Nicely done! It's amazing that the sounds you get come not so much from exploding gasoline as it does from the valves and valve timing, and you really can't tell much of a difference from the sound alone.

Have you ever tried running it on CO2? You could pick up one of those refillable CO2 cannisters that the paintball gun guys use and make a cool portable stand. I'm not sure how long such a cylinder would last, but it'd be fun.


----------



## metalmad (Sep 14, 2011)

Nice one Chuck 
She sounds great :bow:
Pete


----------



## ShedBoy (Sep 14, 2011)

Nice sounding engine Chuck :bow:
Brock


----------



## chuck foster (Sep 14, 2011)

:bow: :bow: :bow: :bow: way to go chuck :bow: :bow: :bow: :bow:

great looking and sounds excellent.................is there any chance that you will be posting the plans for this engine ? 

chuck


----------



## hopeless (Sep 14, 2011)

Love it Chuck :bow:
Pete


----------



## kustomkb (Sep 14, 2011)

I thought it sounded good the first time, now it sounds great!

Nice work Chuck!


----------



## robcas631 (Sep 30, 2011)

That's amazing!


----------



## cfellows (Oct 14, 2011)

Thanks, all, for the comments and kind words. I had kind of forgotten about this thread and I apologize for not answering folks sooner.



			
				Swede  said:
			
		

> Nicely done! It's amazing that the sounds you get come not so much from exploding gasoline as it does from the valves and valve timing, and you really can't tell much of a difference from the sound alone.
> 
> Have you ever tried running it on CO2? You could pick up one of those refillable CO2 cannisters that the paintball gun guys use and make a cool portable stand. I'm not sure how long such a cylinder would last, but it'd be fun.

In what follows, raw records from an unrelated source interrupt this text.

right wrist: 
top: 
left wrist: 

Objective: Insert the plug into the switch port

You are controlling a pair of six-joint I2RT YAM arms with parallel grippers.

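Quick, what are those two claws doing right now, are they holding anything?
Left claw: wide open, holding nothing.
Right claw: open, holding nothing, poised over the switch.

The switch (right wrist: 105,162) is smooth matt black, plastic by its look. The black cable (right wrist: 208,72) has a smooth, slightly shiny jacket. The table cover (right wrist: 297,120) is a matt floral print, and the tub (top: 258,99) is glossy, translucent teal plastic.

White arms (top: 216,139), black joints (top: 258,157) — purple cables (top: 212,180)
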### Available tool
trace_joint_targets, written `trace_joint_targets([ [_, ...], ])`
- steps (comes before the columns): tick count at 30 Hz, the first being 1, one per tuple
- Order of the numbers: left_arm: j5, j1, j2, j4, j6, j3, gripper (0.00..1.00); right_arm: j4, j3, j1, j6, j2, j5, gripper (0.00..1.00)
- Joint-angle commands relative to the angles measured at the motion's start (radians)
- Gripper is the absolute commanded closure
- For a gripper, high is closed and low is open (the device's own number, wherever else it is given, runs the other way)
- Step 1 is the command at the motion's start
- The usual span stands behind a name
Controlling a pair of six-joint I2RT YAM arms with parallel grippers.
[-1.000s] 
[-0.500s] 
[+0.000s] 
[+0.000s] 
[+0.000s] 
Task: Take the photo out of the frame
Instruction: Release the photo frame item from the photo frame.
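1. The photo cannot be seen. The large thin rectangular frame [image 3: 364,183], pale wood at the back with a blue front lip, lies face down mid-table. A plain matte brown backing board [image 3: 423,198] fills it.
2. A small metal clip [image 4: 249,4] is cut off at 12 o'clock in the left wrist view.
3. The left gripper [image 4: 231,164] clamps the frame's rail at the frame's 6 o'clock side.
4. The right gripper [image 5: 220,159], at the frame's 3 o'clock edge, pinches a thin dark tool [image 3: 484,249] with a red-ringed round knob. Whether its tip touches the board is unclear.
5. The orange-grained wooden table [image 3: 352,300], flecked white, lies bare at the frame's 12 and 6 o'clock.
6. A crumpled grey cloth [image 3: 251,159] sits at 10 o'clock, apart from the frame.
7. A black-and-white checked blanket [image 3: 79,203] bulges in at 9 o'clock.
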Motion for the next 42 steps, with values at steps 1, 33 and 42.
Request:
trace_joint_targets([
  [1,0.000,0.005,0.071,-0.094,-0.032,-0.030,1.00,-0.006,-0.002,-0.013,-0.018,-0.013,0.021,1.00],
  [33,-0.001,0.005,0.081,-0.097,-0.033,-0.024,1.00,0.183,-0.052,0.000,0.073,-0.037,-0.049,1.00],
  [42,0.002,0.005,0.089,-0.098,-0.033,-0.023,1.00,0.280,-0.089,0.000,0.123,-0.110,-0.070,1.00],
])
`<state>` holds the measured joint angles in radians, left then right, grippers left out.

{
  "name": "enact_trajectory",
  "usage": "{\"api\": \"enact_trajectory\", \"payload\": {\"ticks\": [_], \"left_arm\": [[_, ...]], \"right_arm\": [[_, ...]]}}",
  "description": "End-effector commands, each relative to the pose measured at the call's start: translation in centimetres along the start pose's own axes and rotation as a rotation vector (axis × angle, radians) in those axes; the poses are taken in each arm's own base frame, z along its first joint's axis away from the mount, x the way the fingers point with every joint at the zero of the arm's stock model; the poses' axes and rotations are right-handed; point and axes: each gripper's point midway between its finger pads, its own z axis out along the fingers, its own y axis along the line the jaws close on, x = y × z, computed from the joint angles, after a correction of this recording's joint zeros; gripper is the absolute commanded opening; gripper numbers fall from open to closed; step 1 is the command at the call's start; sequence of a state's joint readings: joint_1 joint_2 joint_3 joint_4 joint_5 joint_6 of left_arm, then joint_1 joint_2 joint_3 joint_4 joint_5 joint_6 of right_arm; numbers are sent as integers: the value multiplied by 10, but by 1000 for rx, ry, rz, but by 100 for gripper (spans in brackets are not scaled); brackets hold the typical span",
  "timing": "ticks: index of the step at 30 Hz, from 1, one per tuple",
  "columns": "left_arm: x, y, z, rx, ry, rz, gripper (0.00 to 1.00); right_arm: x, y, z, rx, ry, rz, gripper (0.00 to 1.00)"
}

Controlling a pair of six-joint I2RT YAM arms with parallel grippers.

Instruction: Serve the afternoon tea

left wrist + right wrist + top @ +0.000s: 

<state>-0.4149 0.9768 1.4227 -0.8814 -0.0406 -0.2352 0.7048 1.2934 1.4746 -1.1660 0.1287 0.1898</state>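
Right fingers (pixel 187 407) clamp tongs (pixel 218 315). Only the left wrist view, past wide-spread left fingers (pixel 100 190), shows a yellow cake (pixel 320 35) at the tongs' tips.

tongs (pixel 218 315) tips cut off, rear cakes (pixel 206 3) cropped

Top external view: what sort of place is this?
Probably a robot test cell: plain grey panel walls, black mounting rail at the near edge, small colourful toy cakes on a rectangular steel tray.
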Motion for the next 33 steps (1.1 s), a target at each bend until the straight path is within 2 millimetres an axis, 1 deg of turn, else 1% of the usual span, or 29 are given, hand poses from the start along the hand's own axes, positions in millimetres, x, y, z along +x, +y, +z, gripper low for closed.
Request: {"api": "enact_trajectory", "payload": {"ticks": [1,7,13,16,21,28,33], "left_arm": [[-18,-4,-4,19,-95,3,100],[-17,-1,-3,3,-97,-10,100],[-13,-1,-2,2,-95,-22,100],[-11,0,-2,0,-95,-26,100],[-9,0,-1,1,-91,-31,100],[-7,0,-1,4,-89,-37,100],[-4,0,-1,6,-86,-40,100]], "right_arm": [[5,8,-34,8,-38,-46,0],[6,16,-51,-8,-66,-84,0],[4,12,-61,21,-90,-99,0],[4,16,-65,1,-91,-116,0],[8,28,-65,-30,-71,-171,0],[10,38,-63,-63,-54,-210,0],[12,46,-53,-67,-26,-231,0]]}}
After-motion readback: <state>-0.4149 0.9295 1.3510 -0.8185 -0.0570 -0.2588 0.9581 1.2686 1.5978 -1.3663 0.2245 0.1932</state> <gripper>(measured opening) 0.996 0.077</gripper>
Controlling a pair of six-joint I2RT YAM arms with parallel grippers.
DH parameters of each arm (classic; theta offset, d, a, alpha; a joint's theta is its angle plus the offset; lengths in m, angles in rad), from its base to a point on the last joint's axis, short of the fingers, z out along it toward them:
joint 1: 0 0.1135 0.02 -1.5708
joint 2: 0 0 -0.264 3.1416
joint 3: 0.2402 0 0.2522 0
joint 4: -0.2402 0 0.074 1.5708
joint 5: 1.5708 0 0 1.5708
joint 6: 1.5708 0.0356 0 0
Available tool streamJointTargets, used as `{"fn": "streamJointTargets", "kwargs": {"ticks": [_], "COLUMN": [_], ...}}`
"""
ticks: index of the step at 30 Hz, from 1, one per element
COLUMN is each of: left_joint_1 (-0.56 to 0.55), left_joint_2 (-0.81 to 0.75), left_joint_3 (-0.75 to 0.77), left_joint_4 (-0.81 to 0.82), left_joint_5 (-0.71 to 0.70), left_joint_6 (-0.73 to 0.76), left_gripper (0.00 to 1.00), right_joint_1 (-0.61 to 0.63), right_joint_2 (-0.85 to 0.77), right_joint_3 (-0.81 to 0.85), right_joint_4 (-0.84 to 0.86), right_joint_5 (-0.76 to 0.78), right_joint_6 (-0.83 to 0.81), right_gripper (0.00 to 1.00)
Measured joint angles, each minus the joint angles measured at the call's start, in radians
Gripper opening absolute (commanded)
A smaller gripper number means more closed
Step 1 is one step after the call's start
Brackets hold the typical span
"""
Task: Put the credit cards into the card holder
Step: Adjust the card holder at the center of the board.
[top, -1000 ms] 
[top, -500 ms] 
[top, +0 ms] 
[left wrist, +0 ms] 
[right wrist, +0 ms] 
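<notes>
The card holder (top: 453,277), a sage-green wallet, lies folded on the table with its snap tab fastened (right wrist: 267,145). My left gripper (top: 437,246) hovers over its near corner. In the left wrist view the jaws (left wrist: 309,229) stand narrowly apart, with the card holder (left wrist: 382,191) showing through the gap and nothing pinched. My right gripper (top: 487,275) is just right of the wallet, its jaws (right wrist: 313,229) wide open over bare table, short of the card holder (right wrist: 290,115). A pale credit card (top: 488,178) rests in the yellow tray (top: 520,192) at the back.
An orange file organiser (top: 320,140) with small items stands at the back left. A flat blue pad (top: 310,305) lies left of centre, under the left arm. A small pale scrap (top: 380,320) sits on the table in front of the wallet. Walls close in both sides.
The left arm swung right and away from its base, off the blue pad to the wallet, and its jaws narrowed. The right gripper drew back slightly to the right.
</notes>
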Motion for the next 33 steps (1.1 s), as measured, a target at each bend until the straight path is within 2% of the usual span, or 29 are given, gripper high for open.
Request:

CO2 produces very high pressure, more than 800 PSI, so the amount of CO2 that's admitted for each "firing" stroke would have to be very small. To gain any advantage over compressed air, you'd have to keep a small amount fully compressed until it was released for "firing". Could be a tricky problem, but it would probably sound good.



			
				chuck foster  said:
			
		

> :bow: :bow: :bow: :bow: way to go chuck :bow: :bow: :bow: :bow:
> 
> great looking and sounds excellent.................is there any chance that you will be posting the plans for this engine ?
> 
> chuck



Someday I would like to put together a collection of plans for many of my engines. Have to see how that goes.





			
				dalem9  said:
			
		

> Wonderful Chuck I really like the sound. How is it lubricated? Nice work Dale



I just squirt a couple of drops of oil into the air inlet connection once in a while. There is also a hole in the bottom of the crankcase so oil can be squired onto the connecting rod periodically. The crankshaft runs in ball bearings so lubrication isn't an issue.


----------



## kvom (Oct 14, 2011)

WRT CO2, a regulator can be used to reduce the delivered pressure to something useable for running an engine. I have a 20# tank that I use for inflating tires for offroad use. I have also used the same tank to run nail guns and impact wrenches where my compressor was inconvenient. The only downside to using CO2 is that its expansion cools the hose, which can frost up. I've not tried it on an air engine, but see no reason why it wouldn't work.


----------



## danstir (Oct 14, 2011)

Great engine! I am continually amazed at how many and what a variety of engines you have posted.


----------



## CMS (Oct 19, 2011)

Man that does sound pretty cool!!! O-yea, nice looking work too.


----------